God being replenished with a goodness which surpasses all praise and honour, receives no advantage nor increase by all the benedictions which we give him. He is neither richer nor greater, nor more content or happy by them, for his happiness, his content, his greatness, and his riches neither are nor can be any other thing than the divine infinity of his goodness. At the same time, since, according to our ordinary estimation, honour is held one of the greatest, effects of our benevolence towards others, and since by it we not only do not imply any indigence in those we honour, but rather protest that they abound in excellence, we therefore make use of this kind of benevolence towards God, who not only approves it, but exacts it, as suitable to our condition, and so proper to testify the respectful love we bear him, that he has ordained we should render and refer all honour and glory unto him.

 

Thus then the soul who has taken a great complacency in God’s infinite perfection, seeing that she cannot wish him any increase of goodness, because he has infinitely more than she can either wish or conceive, desires at least that his name may be blessed, exalted, praised, honoured and adored ever more and more. And beginning with her own heart, she ceases not to provoke it to this holy exercise, and, as a sacred bee, flies hither and thither amongst the flowers of the divine works and excellences, gathering from them a sweet variety of complacencies, from which she works up and composes the heavenly honey of benedictions, praises, and confessions of honour, by which, as far as she is able, she magnifies and glorifies the name of her well-beloved: in imitation of the great Psalmist, who having gone round, and as it were in spirit run over the wonders of the divine goodness, immolated on the altar of his heart the mystic victim of the utterances of his voice, by canticles and psalms of admiration and benediction: I have gone round, and have offered up in his tabernacle a sacrifice of jubilation: I will sing, and recite a psalm to the Lord (Ps. 26:6). But, Theotimus, this desire of praising God which holy benevolence excites in our hearts is insatiable, for the soul that is touched with it would wish to have infinite praises to bestow upon her well-beloved, because she finds his perfections more than infinite: so that, finding herself to fall far short of being able to satisfy her desire, she makes extreme efforts of affection to praise at least in some measure this goodness all worthy of praise, and these efforts of benevolence are marvellously augmented by complacency: for in proportion as the soul finds God good, relishing more and more his sweetness, and taking complacency in his infinite goodness, she would also raise higher the benedictions and praises she gives him.
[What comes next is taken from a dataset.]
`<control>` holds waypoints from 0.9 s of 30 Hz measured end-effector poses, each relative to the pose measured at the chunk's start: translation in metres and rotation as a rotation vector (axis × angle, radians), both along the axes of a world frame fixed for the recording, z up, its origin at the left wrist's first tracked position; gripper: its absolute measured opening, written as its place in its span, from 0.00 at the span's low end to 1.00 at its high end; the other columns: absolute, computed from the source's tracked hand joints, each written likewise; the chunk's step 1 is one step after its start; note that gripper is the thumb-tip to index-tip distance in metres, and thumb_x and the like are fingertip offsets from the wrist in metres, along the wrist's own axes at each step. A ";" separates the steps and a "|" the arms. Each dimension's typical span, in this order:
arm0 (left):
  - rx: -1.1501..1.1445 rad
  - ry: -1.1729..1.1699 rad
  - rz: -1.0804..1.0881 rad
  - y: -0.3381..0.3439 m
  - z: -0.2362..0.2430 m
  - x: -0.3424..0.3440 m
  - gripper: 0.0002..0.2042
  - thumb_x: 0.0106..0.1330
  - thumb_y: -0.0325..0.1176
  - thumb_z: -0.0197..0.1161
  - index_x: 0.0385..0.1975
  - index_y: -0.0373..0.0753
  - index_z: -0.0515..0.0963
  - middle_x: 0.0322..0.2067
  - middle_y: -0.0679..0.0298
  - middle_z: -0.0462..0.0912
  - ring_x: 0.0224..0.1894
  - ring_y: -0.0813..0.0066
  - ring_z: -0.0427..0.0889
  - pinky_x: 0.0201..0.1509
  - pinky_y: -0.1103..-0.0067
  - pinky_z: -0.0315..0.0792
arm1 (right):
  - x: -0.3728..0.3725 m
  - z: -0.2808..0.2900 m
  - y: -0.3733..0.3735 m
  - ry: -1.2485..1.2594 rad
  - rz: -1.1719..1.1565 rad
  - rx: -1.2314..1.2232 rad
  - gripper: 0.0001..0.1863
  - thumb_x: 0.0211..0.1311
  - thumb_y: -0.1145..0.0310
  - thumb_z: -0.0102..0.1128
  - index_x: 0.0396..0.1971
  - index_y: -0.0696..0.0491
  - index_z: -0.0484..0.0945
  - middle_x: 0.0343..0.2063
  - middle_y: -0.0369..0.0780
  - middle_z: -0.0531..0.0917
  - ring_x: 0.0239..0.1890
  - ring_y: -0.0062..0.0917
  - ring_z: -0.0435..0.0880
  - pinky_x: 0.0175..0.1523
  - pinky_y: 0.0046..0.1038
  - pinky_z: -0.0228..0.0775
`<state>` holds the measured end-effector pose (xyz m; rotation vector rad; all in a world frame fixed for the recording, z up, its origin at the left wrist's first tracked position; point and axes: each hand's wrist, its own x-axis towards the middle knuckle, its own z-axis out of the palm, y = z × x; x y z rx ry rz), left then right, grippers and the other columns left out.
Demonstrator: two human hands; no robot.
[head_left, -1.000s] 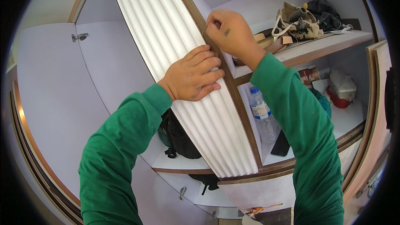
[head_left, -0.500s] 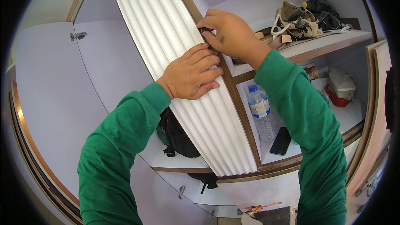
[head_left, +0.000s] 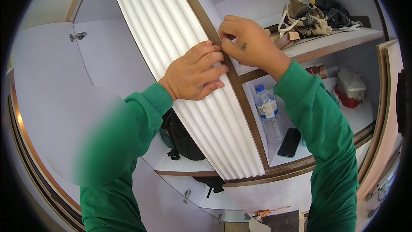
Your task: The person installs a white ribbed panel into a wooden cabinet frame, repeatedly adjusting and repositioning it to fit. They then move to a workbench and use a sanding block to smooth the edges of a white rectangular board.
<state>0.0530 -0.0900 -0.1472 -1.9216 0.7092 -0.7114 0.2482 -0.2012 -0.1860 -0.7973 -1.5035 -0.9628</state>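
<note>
A long white fluted panel (head_left: 201, 126) stands tilted in the view against the cabinet, with a brown wooden edge strip (head_left: 245, 103) along its right side. My left hand (head_left: 195, 72) lies across the flutes, fingers stretched and slightly apart, their tips reaching the strip. Just right of the strip, my right hand (head_left: 249, 43) is closed, thumb and fingers curled together beside the wood. Whatever those fingertips pinch, if anything, is hidden.
At right, an upper shelf (head_left: 339, 43) carries a bag (head_left: 304, 17) and dark cloth. Below stand a water bottle (head_left: 268, 107), a phone (head_left: 289, 142) and a red bowl (head_left: 346, 98). A black backpack (head_left: 184, 139) sits left of the panel. Pale doors (head_left: 47, 81) bear metal hinges (head_left: 78, 37).
My right hand has shifted right, off the panel's edge and past the strip, with its fingers more curled. My left hand stays almost in place on the flutes.
</note>
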 end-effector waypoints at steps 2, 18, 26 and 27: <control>-0.042 -0.034 -0.003 0.002 -0.003 -0.003 0.20 0.57 0.41 0.75 0.48 0.42 0.82 0.50 0.59 0.77 0.62 0.54 0.74 0.73 0.61 0.67 | -0.002 -0.009 -0.008 0.025 -0.014 -0.055 0.05 0.53 0.72 0.60 0.25 0.58 0.77 0.26 0.44 0.78 0.29 0.40 0.77 0.36 0.38 0.70; 0.033 0.012 0.072 -0.003 0.000 0.003 0.17 0.59 0.39 0.72 0.47 0.41 0.84 0.50 0.59 0.80 0.63 0.54 0.75 0.74 0.57 0.63 | -0.008 -0.105 -0.067 -0.040 -0.151 -0.650 0.04 0.54 0.73 0.62 0.30 0.55 0.81 0.29 0.47 0.85 0.36 0.46 0.85 0.42 0.44 0.76; 0.053 0.013 0.122 -0.005 0.002 0.001 0.17 0.60 0.40 0.70 0.47 0.42 0.85 0.49 0.59 0.79 0.63 0.54 0.75 0.75 0.58 0.60 | -0.045 -0.185 -0.033 0.286 -0.018 -0.195 0.14 0.55 0.71 0.70 0.40 0.56 0.78 0.42 0.47 0.77 0.48 0.45 0.77 0.51 0.42 0.72; 0.062 0.018 0.124 -0.008 0.004 0.004 0.17 0.60 0.41 0.70 0.47 0.42 0.85 0.49 0.59 0.79 0.63 0.54 0.74 0.75 0.58 0.60 | -0.048 -0.188 -0.030 0.319 -0.051 -0.117 0.16 0.54 0.71 0.72 0.42 0.56 0.78 0.44 0.48 0.76 0.51 0.46 0.75 0.53 0.42 0.71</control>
And again, as the soul grown warm in praising the incomprehensible sweetness of God, she enlarges and dilates the complacency she takes in him, and by this enlargement she more strongly excites herself to his praise. So that the affection of complacency and that of praise, by these reciprocal movements and mutual inclinations, advance one another with great and continual increase.

 

So nightingales, according to Pliny, take such complacency in their songs, that, by reason of this complacency, for fifteen days and fifteen nights they never cease warbling, forcing themselves to sing better in emulous striving with one another; so that when they sing the best, they take a greater complacency, and this increase of complacency makes them force themselves to greater efforts of trilling, augmenting in such sort their complacency by their song and their song by their complacency, that it is often found that they die and their throats burst with their singing. Birds worthy the fair name of philomel, since they die thus, of and for the love of melody!

 

O God! My Theotimus, how the soul ardently pressed with affection to praise her God, is touched with a dolour most delicious and a delight most dolorous, when after a thousand efforts of praise she comes so short. Alas! She would wish, this poor nightingale, to raise her accents ever higher, and perfect her melody, the better to sing the praises of her well-beloved. By how much more she praises, by so much morn is she delighted in praising: and by how much greater her delight in praising is, by so much her pain is greater that she cannot yet more praise him; still, to find what content she can in this passion, she makes all sorts of efforts, and in the midst of them faints and fails, as it happened to the most, glorious St. Francis, who amidst the pleasure he had in praising God and singing his canticles of love, shed a great abundance of tears, and often let fall through feeblessness, what he might be holding in his hands: being like a sacred nightingale all outspent, and often losing respiration through the effort of aspiration after the praises of him whom he could never praise sufficiently.

 

But hear an agreeable similitude upon thin subject, drawn from the name which this loving Saint, gave his religious; for he called them Cicalas, by reason of the nightly praises they sang to God. Cicalas, Theotimus, as though they were nature's organs, have their breasts set with pipes; and to sing the better they live only on dew, which they take not by the mouth, for they have none, but suck it by a certain little tongue they have on the breast, by which they utter their cries with so much noise that they seem to be nothing but voice. Now this is the state of the sacred lover; for all the faculties of her soul are as so many pipes which she has in her breast, to repeat the canticles and praises of the well-beloved. Her devotion in the midst of all these is the tongue of her heart, according to St. Bernard, by which she receives the dew of the divine perfections, sucking and drawing them to her, as her food, by the most holy complacency which she takes in them; and by the same tongue of devotion she utters all her voices of prayer, praise, canticles, psalms, benedictions, according to the testimony of one of the most glorious spiritual cicalas that was ever heard, who sang thus: Bless the Lord, O my soul: and let all that is within me bless his holy name (Ps. 102:2). For is it not as though he had said, I am a mystical cicala, my soul, my spirit, my thoughts, all the faculties that are collected within me, are organ pipes. Let all these forever bless the name and sound the praises of my God. I will bless the Lord at all times, his praises shall be always in my mouth. In the Lord shall my soul be praised; let the meek hear and rejoice (Ps. 33:1-2).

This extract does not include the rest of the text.